If you are wondering whether it is time to worry about streamlining your corporate performance function, an article and survey in CFO magazine lays out a clear case for it. 
A CFO who can accurately report on the financial position of his or her organization with great detail and insight - and on a timely basis - is empowered both immediately and in the future. For today, that accurate financial snapshot clarifies competitive positioning; for tomorrow, it enables planning that is actionable, constant, and fluid.
For most CFOs, unfortunately, assembling a financial snapshot that contains "great detail and insight" can be a slog. They don't have the technology or processes to paint an accurate portrait of the business or, if they do, they can't generate it quickly enough for it to be of great use. What is needed at these companies? Nothing less than a transformation of the way finance handles and uses the data the organization generates.
Ultimately, for any business, it all comes down to results. And results can only come from strategy, decisions and flawless execution.

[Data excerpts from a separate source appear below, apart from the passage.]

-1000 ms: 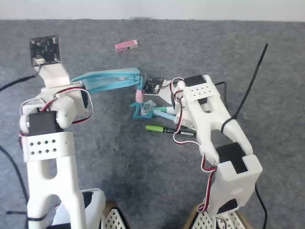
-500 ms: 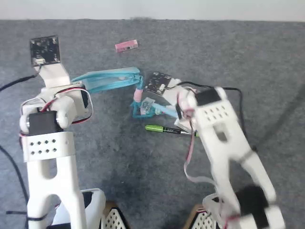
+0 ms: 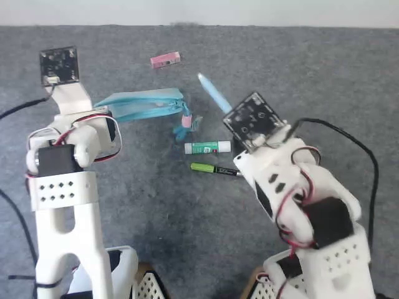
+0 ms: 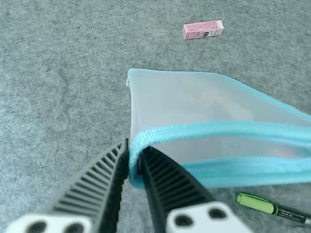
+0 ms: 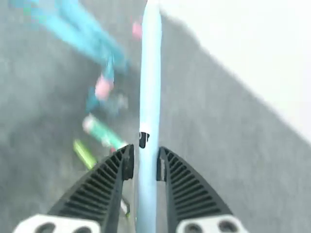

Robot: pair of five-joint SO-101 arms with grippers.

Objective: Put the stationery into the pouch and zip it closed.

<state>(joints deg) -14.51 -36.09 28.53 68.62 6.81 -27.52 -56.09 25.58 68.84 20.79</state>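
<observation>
A translucent pouch (image 3: 142, 104) with a teal zip edge lies on the grey mat; its pink zip pull (image 3: 185, 120) is at its right end. My left gripper (image 4: 134, 167) is shut on the pouch (image 4: 204, 121) at its zip edge. My right gripper (image 5: 144, 162) is shut on a light blue pen (image 5: 149, 92), lifted above the mat, and the pen (image 3: 214, 94) sticks out past the right arm's camera. A green glue stick (image 3: 207, 147) and a green marker (image 3: 215, 169) lie below the pouch's end. A pink eraser (image 3: 165, 60) sits farther back.
The grey mat (image 3: 324, 81) stretches open to the right and front. A white wall edge runs along the back. A black cable (image 3: 349, 140) loops by the right arm. Both arm bases stand at the front edge.
The right arm has lifted and pulled back from the pile, carrying the light blue pen up with it. The glue stick now lies uncovered. The left arm has kept still on the pouch.
</observation>
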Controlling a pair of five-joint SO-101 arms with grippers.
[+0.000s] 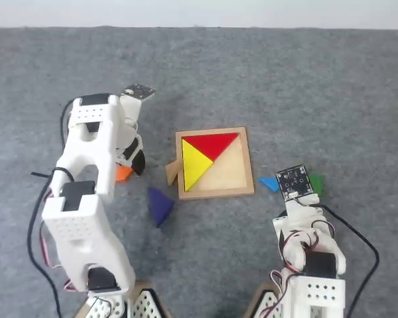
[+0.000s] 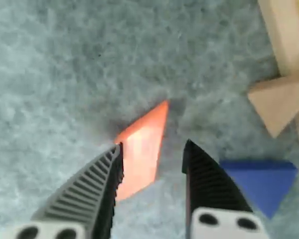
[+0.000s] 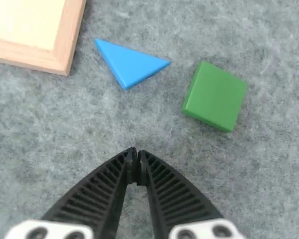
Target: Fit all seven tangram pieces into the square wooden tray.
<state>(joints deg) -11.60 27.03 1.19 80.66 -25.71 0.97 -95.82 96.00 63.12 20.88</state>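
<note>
The square wooden tray (image 1: pixel 245 189) holds a red triangle (image 1: pixel 212 143) and a yellow triangle (image 1: pixel 195 164). An orange piece (image 2: pixel 142 152) lies flat on the grey carpet, and my left gripper (image 2: pixel 152 149) hangs open over it with one finger on each side. Just beyond are a dark blue triangle (image 2: pixel 261 181) and a plain wood-coloured piece (image 2: pixel 279 102), which sits against the tray's left rim. My right gripper (image 3: pixel 137 159) is shut on nothing, short of a light blue triangle (image 3: pixel 129 67) and a green square (image 3: pixel 215 95) lying right of the tray (image 3: pixel 65 45).
In the high view the orange piece (image 1: pixel 123 173) is under the left arm's gripper (image 1: pixel 134 159), and the dark blue triangle (image 1: pixel 160 205) lies below the tray's left corner. Grey carpet covers the table, with open room behind the tray.
</note>
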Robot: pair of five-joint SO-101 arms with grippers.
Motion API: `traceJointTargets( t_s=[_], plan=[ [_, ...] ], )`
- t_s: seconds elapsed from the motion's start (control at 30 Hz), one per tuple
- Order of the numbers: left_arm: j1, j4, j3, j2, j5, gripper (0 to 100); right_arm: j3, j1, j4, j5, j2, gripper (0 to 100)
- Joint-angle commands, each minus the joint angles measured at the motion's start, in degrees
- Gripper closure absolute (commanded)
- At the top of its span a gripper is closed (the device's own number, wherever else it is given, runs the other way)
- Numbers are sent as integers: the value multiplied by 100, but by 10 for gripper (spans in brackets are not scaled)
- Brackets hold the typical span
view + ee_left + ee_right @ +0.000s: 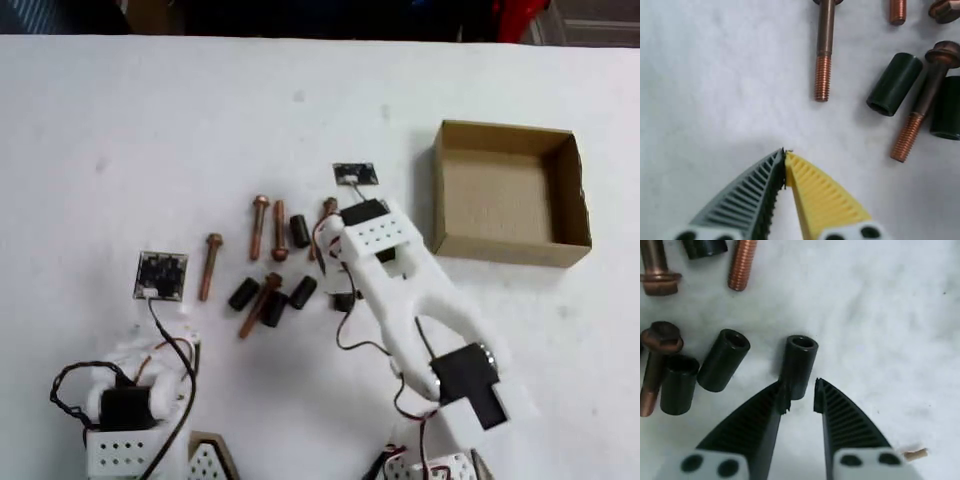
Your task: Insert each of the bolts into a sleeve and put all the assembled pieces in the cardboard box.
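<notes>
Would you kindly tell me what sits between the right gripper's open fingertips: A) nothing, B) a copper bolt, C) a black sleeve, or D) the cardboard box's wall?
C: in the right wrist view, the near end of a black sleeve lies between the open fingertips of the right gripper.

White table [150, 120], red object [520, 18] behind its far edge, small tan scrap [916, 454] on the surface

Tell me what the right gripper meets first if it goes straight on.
Probably the black sleeve right ahead; its near end sits between the fingertips of the open right gripper.
</notes>
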Motion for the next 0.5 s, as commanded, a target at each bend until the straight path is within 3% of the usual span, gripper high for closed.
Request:
traceJointTargets(
  t_s=[0.0,0.47],
  plan=[
    [57,-53,-9,-40,-44,976,-273,-31,-119,-246,57,925],
    [57,-53,-9,-40,-44,976,-264,48,-585,-290,1156,929]
  ],
)
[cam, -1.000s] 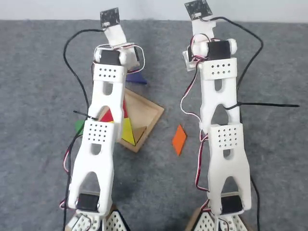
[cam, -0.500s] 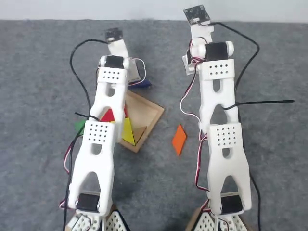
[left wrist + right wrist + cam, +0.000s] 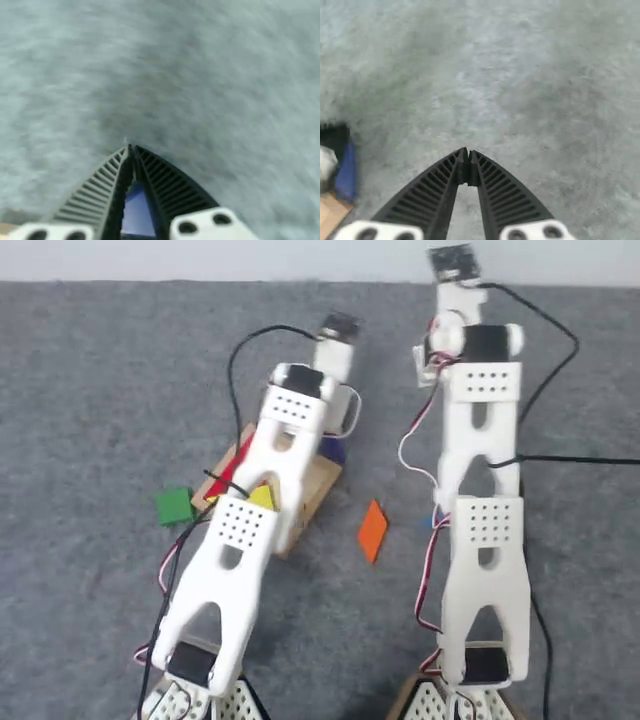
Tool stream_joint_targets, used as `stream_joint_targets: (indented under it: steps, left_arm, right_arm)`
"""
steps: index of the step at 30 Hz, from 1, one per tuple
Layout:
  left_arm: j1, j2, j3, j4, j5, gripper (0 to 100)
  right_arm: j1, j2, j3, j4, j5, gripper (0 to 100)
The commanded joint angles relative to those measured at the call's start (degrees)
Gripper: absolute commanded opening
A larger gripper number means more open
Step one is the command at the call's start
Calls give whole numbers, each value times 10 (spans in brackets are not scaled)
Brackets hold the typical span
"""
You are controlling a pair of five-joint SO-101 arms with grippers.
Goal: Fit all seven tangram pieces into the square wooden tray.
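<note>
My left gripper [image 3: 131, 147] is shut on a blue tangram piece [image 3: 137, 215], whose edge shows between the fingers. In the high view the left arm reaches across the square wooden tray [image 3: 318, 483], and the blue piece [image 3: 331, 448] hangs by the tray's far right corner. Red [image 3: 236, 456] and yellow [image 3: 262, 497] pieces lie in the tray, partly hidden by the arm. On the carpet, a green square [image 3: 173, 505] lies left of the tray and an orange parallelogram [image 3: 372, 530] lies right of it. My right gripper [image 3: 466, 150] is shut on nothing, above bare carpet at the far right.
Grey carpet covers the whole table. Both arm bases stand at the near edge. The right wrist view catches the blue piece [image 3: 347, 170] and a corner of the tray [image 3: 330, 212] off to one side. Black cables trail from both arms.
The left arm has swung right, carrying the blue piece from beyond the tray's far corner to its right side. The right arm has shifted slightly to the right.
</note>
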Motion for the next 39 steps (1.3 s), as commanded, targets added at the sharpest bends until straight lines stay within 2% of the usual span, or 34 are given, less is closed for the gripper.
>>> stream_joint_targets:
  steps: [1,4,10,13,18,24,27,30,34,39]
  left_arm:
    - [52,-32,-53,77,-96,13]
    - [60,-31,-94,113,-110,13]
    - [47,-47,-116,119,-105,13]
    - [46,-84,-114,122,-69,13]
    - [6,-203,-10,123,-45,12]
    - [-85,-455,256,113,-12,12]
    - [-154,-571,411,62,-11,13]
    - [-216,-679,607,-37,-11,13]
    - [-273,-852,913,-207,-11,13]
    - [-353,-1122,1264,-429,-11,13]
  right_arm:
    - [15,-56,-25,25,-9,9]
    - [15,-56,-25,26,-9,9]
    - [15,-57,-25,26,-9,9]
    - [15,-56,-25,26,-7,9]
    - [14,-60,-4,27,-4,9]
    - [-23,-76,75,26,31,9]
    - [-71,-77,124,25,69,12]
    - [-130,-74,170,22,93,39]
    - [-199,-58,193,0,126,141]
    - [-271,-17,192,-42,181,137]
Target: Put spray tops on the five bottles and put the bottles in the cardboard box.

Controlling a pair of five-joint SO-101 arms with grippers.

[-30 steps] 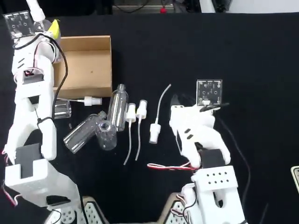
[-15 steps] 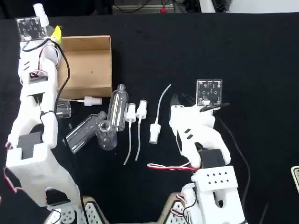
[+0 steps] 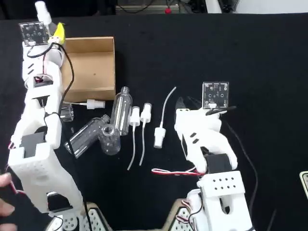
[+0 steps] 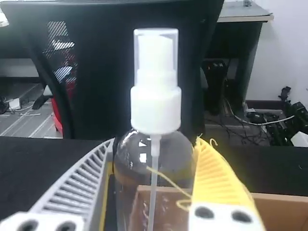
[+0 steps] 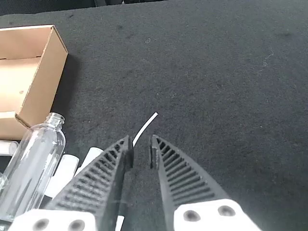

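capped bottle (image 3: pixel 42 8) is at the upper left of the high view, held up just off the top-left corner of the box (image 3: pixel 91 41), not in it yet. Over the last second the left arm has swung it slightly right, toward the box's left wall; nothing else has moved. Reads as the carry-to-box step for bottle one, with the drop likely next. left gripper (image 4: pixel 155 144) is clamped on the bottle body: the grey and yellow fingers (image 4: pixel 216 183) press either side of the clear wall, bottle upright, top seated, tube running down the middle. right gripper (image 5: pixel 141 149) is parked near frame centre in the high view. Its jaws are almost closed with a thin gap and nothing between them, and they hang just above a loose dip tube (image 5: pixel 144 129). Four loose bottles (image 3: pixel 121 109) and four spray tops (image 3: pixel 146 113) lie between the box and the right arm, left of centre. By my count that leaves four caps to fit and all five box placements.
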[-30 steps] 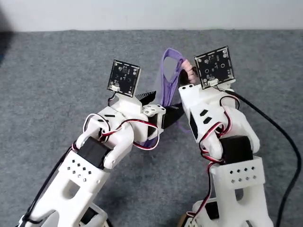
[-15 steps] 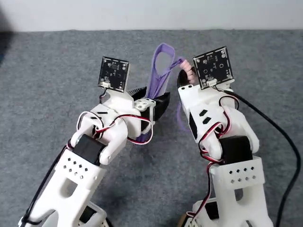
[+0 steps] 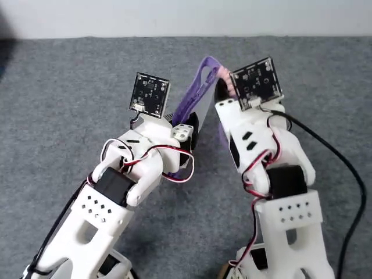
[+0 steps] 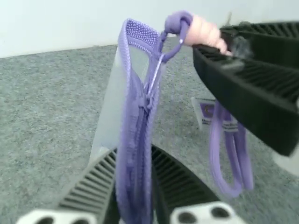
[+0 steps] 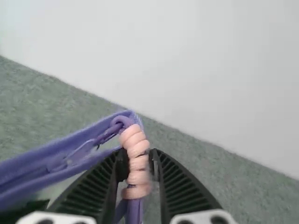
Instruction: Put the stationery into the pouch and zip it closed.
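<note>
Two clenched tools: left tool (image 4: 135,161) on pouch (image 4: 133,93) zip edge, right tool (image 5: 138,158) on pink coil pull (image 5: 133,140). Prob. light, floppy, slick; best gripped at stiffer zip seam & pull.

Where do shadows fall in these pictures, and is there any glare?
High view: soft even light, faint shadows on the grey mat, no glare. Left wrist view: pouch evenly lit, no glint. Right wrist view: bright plain wall behind the pink pull.
</note>
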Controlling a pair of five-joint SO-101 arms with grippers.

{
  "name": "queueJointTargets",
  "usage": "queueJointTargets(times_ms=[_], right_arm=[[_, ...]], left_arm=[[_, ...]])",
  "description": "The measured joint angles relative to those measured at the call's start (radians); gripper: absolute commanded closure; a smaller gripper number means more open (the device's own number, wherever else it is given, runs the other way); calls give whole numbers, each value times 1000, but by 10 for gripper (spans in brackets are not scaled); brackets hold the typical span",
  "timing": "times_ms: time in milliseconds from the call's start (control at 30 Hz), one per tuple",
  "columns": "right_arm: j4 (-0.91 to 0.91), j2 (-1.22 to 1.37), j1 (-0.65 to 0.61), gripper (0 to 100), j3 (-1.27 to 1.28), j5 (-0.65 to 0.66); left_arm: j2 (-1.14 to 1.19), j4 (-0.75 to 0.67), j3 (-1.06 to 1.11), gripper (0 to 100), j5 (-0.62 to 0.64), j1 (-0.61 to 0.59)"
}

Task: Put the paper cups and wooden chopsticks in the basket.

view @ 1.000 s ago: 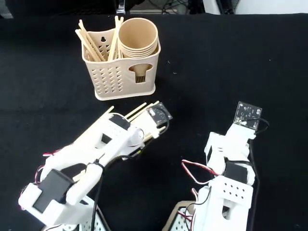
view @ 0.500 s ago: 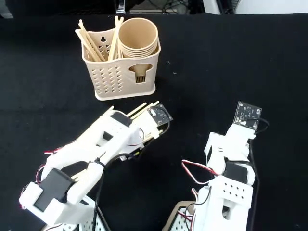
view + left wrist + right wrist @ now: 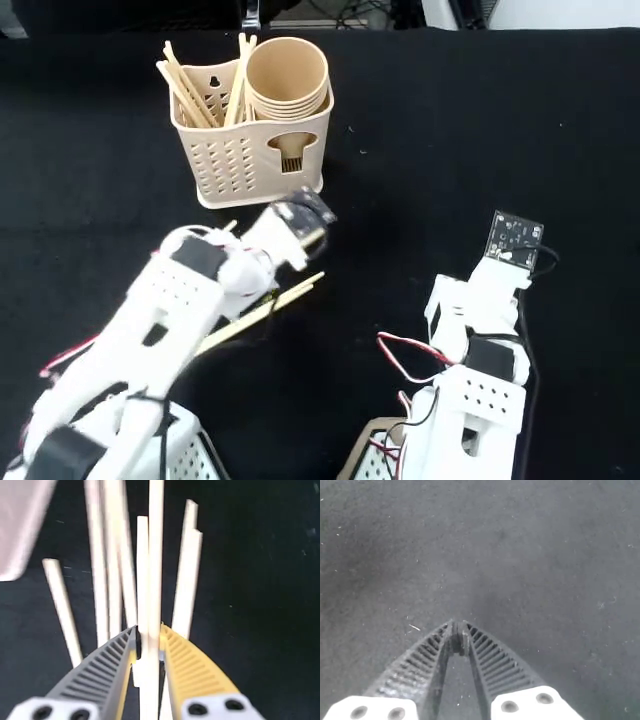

"Execution requires a comprehensive understanding of a business, its people, and its environment," says Ram Charan in Execution: The Discipline of Getting Things Done. "Organizations don't execute unless the right people, individually and collectively, focus on the right details at the right time."
Getting people to focus on the right details is the job of your performance management system. Your finance function lies at the heart of corporate performance reporting; so much so that in many small and midsize firms they are sees as one and the same thing because the same people do work on both.
Whether highly sophisticated or utterly simple, your corporate performance management (CPM) system plays a critical role in highlighting issues begging your attention. But change can come only if you-as a leader at any level, as CEO or unit manager-pay attention to the business, your people and the environment and are determined to take action on what you see. Change can only occur if your business approaches CPM as a forward-looking process, rather than a backward-looking one.
Whether it is big data analytics at large firms, corporate performance management reports at mid-sized firms or monthly or simple weekly performance reports at small businesses, it all matters. Your data determines the value of your strategic insights. These insights, in turn, determine the quality of your decisions and business results.
Your insights become all the more valuable when you can get at the whys and whats and hows of the variances and patterns reflected in your data. Percentages and variances don't mean a thing if you fail to understand what lies behind them both operationally and strategically.
Also, nothing matters an iota if you do not use these insights you gain to take useful and decisive action.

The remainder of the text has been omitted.